Kyo Bin Kang

Biosketch

Kyo Bin Kang is an Associate Professor at the College of Pharmacy, Sookmyung Women’s University in Seoul, Korea. Since establishing his lab in 2018, he has focused on applying computational mass spectrometry-based metabolomics to study specialized metabolites produced by bacteria, fungi, and plants.

Trained as a natural product chemist, he completed his PhD at Seoul National University in 2016, concentrating on the purification and structural elucidation of phytochemicals. During his first postdoctoral research at the same institution, he developed a strong interest in mass spectrometry-based metabolomics as a powerful tool in natural product discovery. To deepen his expertise, he joined the Dorrestein Lab at UC San Diego for his second postdoctoral training, where he became a devoted proponent of computational mass spectrometry and open science. His lab now investigates not only the discovery of novel or bioactive compounds, but also the ecological and biochemical logic behind the chemical diversity of natural products—how and why they are biosynthesized, and how organisms biotransform and detoxify foreign molecules. Metabolomics is central to generating hypotheses across all these research directions. Kyo Bin is also actively engaged in infrastructure development for the Korea MetAbolomics data repository (KMAP), striving to align it with the FAIR principles and harmonize it with other global repositories.

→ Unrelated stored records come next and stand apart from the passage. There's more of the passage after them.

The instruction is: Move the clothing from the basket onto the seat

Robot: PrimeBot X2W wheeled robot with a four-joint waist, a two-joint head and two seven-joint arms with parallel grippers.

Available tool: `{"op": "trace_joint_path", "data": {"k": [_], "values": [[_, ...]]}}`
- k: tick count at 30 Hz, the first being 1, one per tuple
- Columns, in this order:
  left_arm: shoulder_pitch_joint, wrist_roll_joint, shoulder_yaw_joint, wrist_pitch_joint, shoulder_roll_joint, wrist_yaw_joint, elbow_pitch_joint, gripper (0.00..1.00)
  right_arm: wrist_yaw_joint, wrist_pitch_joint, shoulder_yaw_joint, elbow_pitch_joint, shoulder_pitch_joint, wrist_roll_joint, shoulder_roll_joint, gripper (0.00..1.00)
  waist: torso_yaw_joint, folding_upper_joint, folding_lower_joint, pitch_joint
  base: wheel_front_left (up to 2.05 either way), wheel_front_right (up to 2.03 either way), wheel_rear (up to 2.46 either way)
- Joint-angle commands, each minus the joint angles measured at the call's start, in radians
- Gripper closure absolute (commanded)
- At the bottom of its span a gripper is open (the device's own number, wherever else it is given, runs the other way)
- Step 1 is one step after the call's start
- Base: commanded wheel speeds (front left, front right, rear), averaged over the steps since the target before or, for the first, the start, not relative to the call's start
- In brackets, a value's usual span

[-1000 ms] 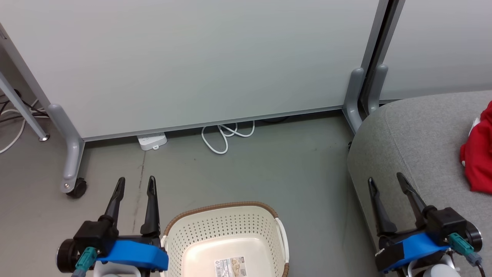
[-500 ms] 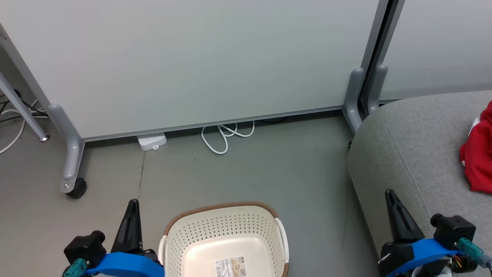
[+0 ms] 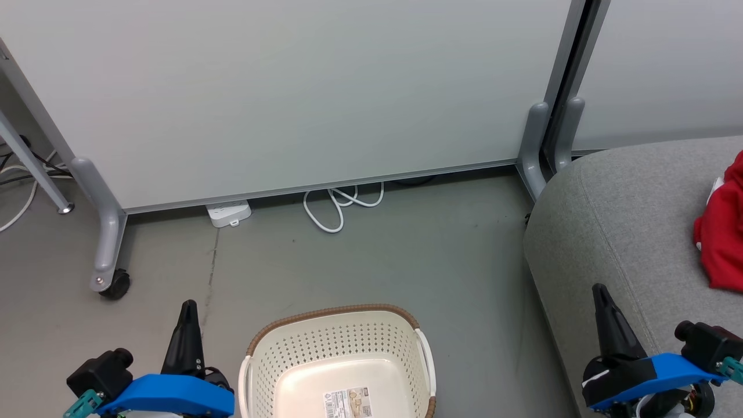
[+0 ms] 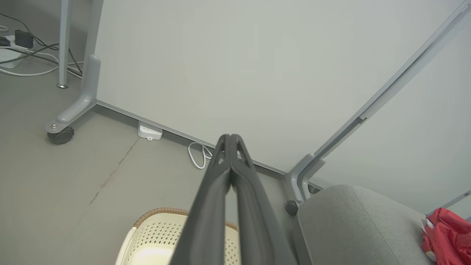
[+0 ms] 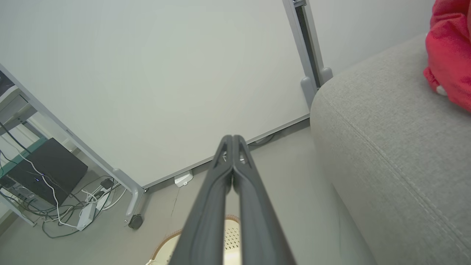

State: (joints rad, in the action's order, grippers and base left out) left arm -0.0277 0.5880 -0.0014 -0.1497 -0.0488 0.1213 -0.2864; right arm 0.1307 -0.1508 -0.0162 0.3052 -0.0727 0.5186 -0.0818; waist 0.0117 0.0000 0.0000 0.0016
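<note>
The cream basket (image 3: pixel 325 348) with a brown rim stands on the floor at the bottom middle of the head view, holding nothing but its label sticker; its rim (image 4: pixel 162 212) also shows in the left wrist view. The red clothing (image 3: pixel 722 232) lies on the grey seat (image 3: pixel 627 215) at the right, and shows again as red clothing (image 4: pixel 447 233) and red clothing (image 5: pixel 447 48) in the wrist views. My left gripper (image 3: pixel 188 307) is shut and empty, left of the basket. My right gripper (image 3: pixel 599 290) is shut and empty over the seat's front corner.
A grey partition wall (image 3: pixel 290 87) on castor feet (image 3: pixel 110 281) runs across the back. A white power strip (image 3: pixel 229 212) and a looped white cable (image 3: pixel 339 206) lie at its base. More cables and a black box (image 5: pixel 48 169) sit at the far left.
Both grippers have gone from open to shut with nothing in them, and both arms have drawn back toward the bottom of the head view. Basket and clothing have stayed put.
</note>
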Motion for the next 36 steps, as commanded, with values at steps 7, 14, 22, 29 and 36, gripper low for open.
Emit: {"op": "trace_joint_path", "data": {"k": [7,14,22,29,36], "values": [[-0.039,0.128,0.02,0.032,-0.002,0.004,0.022,1.0,0.0,0.03,-0.015,-0.024,-0.02,0.139,0.003,1.0,-0.001,0.0,0.0,0.0,0.0,0.0,0.0],[-0.044,0.225,0.031,0.057,-0.002,0.005,0.025,1.0,0.0,0.056,-0.024,-0.028,-0.023,0.243,0.006,1.0,-0.002,0.0,0.0,0.0,0.0,0.0,0.0],[-0.051,0.328,0.043,0.084,-0.002,0.006,0.027,1.0,0.0,0.083,-0.034,-0.033,-0.026,0.352,0.009,1.0,-0.003,0.0,0.0,0.0,0.0,0.0,0.0],[-0.055,0.411,0.051,0.106,-0.002,0.006,0.029,1.0,0.0,0.106,-0.042,-0.037,-0.029,0.441,0.012,1.0,-0.003,0.0,0.0,0.0,0.0,0.0,0.0],[-0.06,0.489,0.06,0.126,-0.002,0.007,0.031,1.0,0.0,0.125,-0.05,-0.04,-0.031,0.524,0.015,1.0,-0.004,0.0,0.0,0.001,0.0,0.0,0.0]]}}
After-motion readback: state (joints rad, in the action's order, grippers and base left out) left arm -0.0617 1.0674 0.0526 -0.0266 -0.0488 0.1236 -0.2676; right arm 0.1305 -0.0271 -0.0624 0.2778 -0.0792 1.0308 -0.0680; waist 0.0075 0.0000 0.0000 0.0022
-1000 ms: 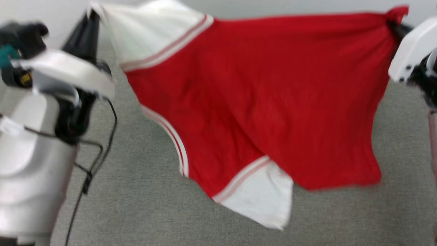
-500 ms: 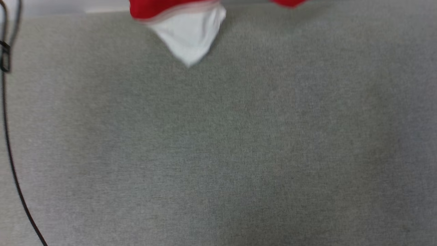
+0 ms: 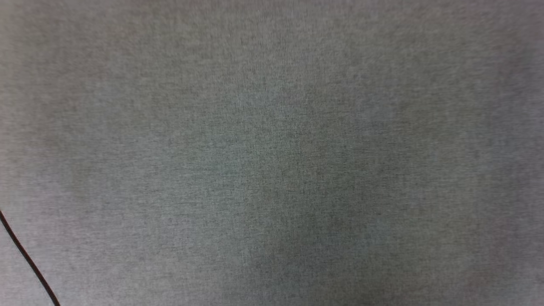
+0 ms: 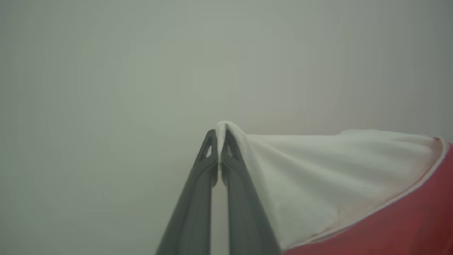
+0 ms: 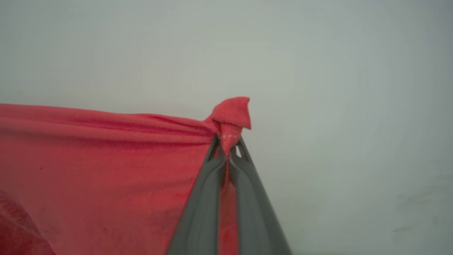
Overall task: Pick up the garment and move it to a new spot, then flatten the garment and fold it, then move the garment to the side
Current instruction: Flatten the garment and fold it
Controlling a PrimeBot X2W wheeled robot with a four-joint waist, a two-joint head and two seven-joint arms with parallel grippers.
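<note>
Left wrist view: my left claw (image 4: 219,137) is clenched on the garment (image 4: 311,177) at its white corner. My right claw (image 5: 228,142) pinches a red corner. The cloth spans taut between them, off the surface, presumably to spread it for laying flat.

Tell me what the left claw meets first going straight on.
The left claw, shut on the garment, points at a plain pale surface; the way looks free until there, depth unclear.
</note>
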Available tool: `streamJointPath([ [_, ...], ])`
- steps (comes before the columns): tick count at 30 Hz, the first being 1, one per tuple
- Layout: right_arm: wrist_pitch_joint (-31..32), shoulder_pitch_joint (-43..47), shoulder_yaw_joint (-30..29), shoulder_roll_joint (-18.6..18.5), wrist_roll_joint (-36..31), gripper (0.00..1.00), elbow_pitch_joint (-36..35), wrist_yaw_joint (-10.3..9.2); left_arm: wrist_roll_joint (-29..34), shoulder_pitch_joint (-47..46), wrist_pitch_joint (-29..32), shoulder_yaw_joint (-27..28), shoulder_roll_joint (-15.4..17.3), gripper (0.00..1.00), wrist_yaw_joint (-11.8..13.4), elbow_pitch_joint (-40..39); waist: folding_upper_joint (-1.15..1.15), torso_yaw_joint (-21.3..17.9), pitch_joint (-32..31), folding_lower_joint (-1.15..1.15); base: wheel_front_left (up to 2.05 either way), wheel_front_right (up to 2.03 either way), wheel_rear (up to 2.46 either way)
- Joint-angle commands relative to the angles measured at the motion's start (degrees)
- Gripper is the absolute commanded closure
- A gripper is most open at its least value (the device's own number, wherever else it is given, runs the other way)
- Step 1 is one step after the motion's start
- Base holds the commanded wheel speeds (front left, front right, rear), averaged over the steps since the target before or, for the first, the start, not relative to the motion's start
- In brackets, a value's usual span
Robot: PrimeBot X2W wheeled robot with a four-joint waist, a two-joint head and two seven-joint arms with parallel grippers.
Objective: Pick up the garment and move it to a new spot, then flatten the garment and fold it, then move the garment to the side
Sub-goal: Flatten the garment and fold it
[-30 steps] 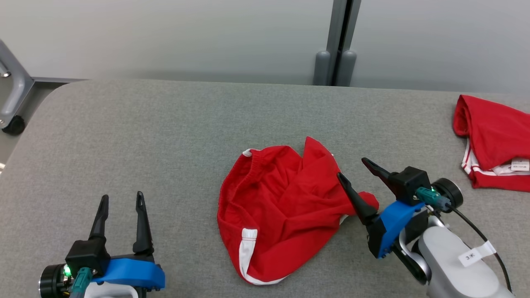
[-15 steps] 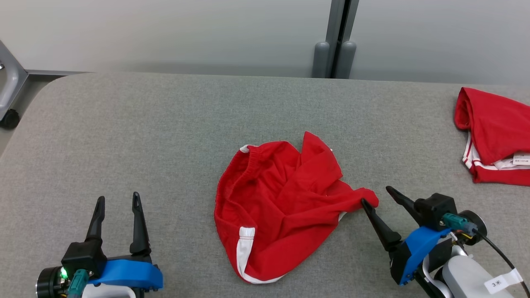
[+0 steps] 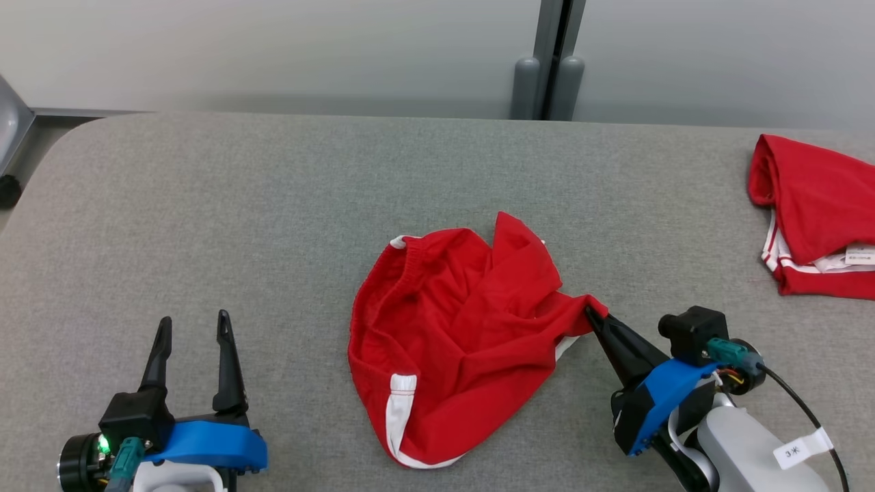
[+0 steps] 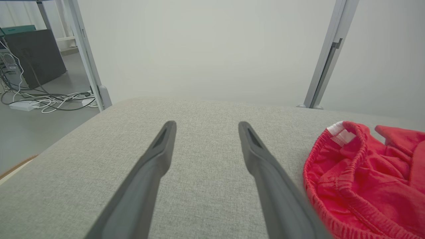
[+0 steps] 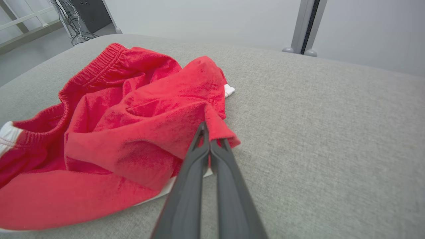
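The garment [image 3: 458, 335], red shorts with white trim and an elastic waistband, lies crumpled at the middle of the grey padded table [image 3: 273, 205]. My right gripper [image 3: 593, 316] is shut on the garment's right corner, its fingers pinching a fold of red cloth, as the right wrist view confirms for the gripper [image 5: 208, 139] and the garment [image 5: 132, 126]. My left gripper [image 3: 193, 326] stands open at the lower left, well clear of the cloth. In the left wrist view its fingers [image 4: 159, 156] spread over bare table, with the garment's waistband [image 4: 358, 172] off to the right.
A second red garment [image 3: 813, 219] with white trim lies folded at the table's far right edge. A grey post [image 3: 547, 61] stands behind the table against a pale wall. Cables and a dark box [image 4: 33, 56] sit on the floor beyond the table's left end.
My right gripper drew back to the garment's right corner and closed on it; it was open before. The left gripper has kept its place. The camera tilted slightly.
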Motion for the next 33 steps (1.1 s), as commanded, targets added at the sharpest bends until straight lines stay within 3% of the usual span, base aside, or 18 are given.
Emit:
streamJointPath([
  [1,-1.5,-0.2,0.6,-0.6,0.2,1.0,0.0,0.01,-0.2,-0.4,-0.3,0.3,0.0,0.0,-0.1,0.3,0.0,-0.5,-0.5,0.0,0.0,0.0,0.0],
  [6,-4.2,2.9,-0.2,-1.7,1.4,1.0,-3.2,0.01,0.0,1.1,-0.3,0.7,0.1,0.0,-0.3,0.4,0.0,-1.9,-2.3,0.0,0.0,0.0,0.0],
  [11,-2.5,9.4,-2.8,-2.3,-0.1,1.0,-12.2,0.02,0.0,2.2,-0.3,0.8,0.0,0.0,-0.3,0.4,0.0,-3.3,-3.9,0.0,0.0,0.0,0.0],
  [18,8.5,22.7,-9.2,-1.7,-4.5,1.0,-32.2,0.01,-0.3,2.9,-0.3,0.5,-0.1,0.0,-0.1,-0.2,0.0,-4.7,-4.3,0.0,0.0,0.0,0.0],
  [19,14.6,28.7,-13.2,-0.1,-6.3,1.0,-42.6,0.01,-0.4,2.9,-0.3,0.7,-0.1,0.0,-0.1,-0.5,0.0,-5.4,-3.8,0.0,0.0,0.0,0.0],
  [20,16.6,30.3,-14.9,0.6,-7.0,1.0,-45.6,0.01,-0.4,2.9,-0.3,0.9,-0.1,0.0,-0.1,-0.7,0.0,-5.8,-3.4,0.0,0.0,0.0,0.0],
  [26,17.5,29.8,-16.9,1.6,-8.4,1.0,-45.9,0.01,-0.6,2.0,-0.3,0.2,-0.2,0.0,0.0,-0.8,0.0,-5.3,-2.4,0.0,0.0,0.0,0.0],
  [33,13.1,20.6,-15.6,1.6,-8.7,1.0,-35.1,0.01,-0.5,0.2,-0.3,-0.3,-0.2,0.0,-0.3,-0.1,0.0,-3.8,-1.4,0.0,0.0,0.0,0.0],
])
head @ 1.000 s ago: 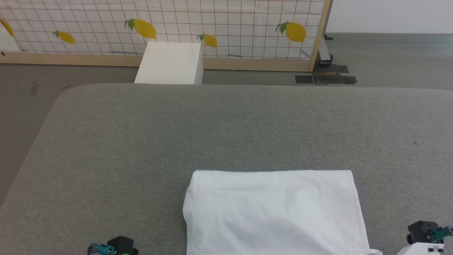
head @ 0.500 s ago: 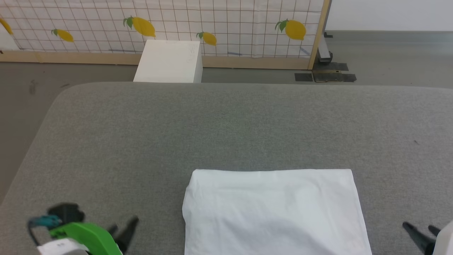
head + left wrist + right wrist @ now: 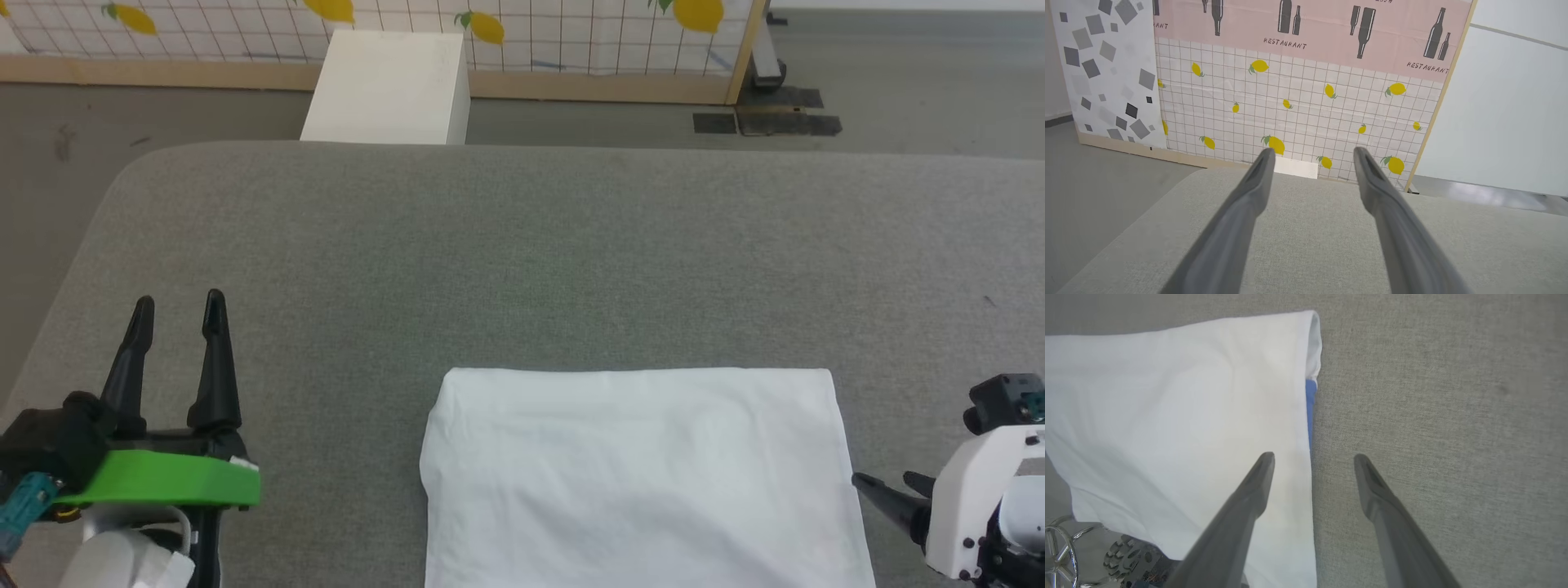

Have a look at his lab page for more information: https://www.kyobinkanglab.org

Presentation

Computational Mass Spectrometry-based Qualitative Metabolomics for Functional Phenotyping of Xenobiotic Biotransformation

Structural annotation of unknown metabolites has long been considered the central bottleneck of untargeted, mass spectrometry-based metabolomics — a challenge that has persisted for over two decades. Recent advances in computational mass spectrometry, however, are dramatically improving annotation rates across diverse application domains. By decomposing complex metabolite mixtures into structural, substructural, and chemical class information, these tools enable not only the putative identification of key biomarker features, but also the generation of mechanistically grounded hypotheses directly from annotation data. Xenobiotic biotransformation represents a particularly compelling case study for discovery metabolomics: the enzymatic transformation of foreign compounds by human and microbial systems produces structurally diverse metabolite landscapes that are well-suited to computational annotation workflows. In this presentation, I will demonstrate how state-of-the-art computational MS approaches can accelerate functional characterization of xenobiotic biotransformation catalyzed by human and microbial enzymes.